Department of Emergency Medicine and Center for Vascular Biology Research, Beth Israel Deaconess Medical Center and Harvard Medical School, Boston, Massachusetts, USA.
Shock. 2013 May;39(5):427-32. doi: 10.1097/SHK.0b013e3182903f0d.
The objective of this study was to investigate the association of endothelial-related markers with organ dysfunction and in-hospital mortality to validate our earlier findings in a multicenter study. We hypothesize that (i) endothelial biomarkers will be associated with organ dysfunction and mortality in sepsis and that (ii) soluble fms-like tyrosine kinase 1 (sFlt-1) holds promise as a novel prognostic marker in sepsis.
This was a prospective, multicenter, observational study of a convenience sample of emergency department (ED) patients with a suspected infection presenting to one of four urban, academic medical center EDs between January 2009 and January 2010. We collected plasma while the patients were in the ED and subsequently assayed endothelial-related biomarkers, namely, sFlt-1, soluble E-selectin, soluble intercellular adhesion molecule 1, soluble vascular cell adhesion molecule 1, and plasminogen activator inhibitor 1 (PAI-1). Outcomes were organ dysfunction and in-hospital mortality.

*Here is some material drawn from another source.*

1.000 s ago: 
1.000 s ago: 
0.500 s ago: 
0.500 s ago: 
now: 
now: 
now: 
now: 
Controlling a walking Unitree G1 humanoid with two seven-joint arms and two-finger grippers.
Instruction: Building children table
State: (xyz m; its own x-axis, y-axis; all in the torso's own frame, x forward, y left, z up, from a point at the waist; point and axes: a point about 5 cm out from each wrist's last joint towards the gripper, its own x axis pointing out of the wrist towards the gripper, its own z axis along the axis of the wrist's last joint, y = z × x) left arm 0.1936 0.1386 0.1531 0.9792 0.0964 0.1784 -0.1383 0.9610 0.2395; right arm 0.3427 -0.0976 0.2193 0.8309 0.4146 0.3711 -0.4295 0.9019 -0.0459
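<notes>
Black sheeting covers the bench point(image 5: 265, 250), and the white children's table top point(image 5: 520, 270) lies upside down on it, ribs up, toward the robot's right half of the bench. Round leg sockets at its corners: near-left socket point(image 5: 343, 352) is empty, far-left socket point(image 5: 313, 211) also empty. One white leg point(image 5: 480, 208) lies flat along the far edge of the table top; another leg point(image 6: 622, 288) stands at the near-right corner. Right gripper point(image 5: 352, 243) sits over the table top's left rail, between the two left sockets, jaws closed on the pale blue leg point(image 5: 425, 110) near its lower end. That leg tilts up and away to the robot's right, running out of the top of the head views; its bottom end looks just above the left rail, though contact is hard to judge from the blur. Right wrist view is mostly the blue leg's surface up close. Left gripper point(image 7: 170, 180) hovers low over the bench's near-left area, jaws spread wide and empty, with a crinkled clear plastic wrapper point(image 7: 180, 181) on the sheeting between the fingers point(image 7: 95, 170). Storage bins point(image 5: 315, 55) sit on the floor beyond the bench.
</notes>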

We enrolled a total of 166 patients: 63 with sepsis (38%), 61 with severe sepsis (37%), and 42 with septic shock (25%). All endothelial biomarkers were significantly associated with sepsis severity, P < 0.002. We found a significant intercorrelation between all biomarkers, strongest between sFlt-1 and PAI-1 (r = 0.61, P < 0.001) and PAI-1 and soluble E-selectin and soluble intercellular adhesion molecule 1 (r = 0.49, P < 0.001). Among the endothelial biomarkers, sFlt-1 had the strongest association with Sequential Organ Failure Assessment score (r = 0.58, P < 0.001). Soluble fms-like tyrosine kinase 1 and PAI-1 had the highest area under the operating receiver characteristic curve for mortality of 0.87.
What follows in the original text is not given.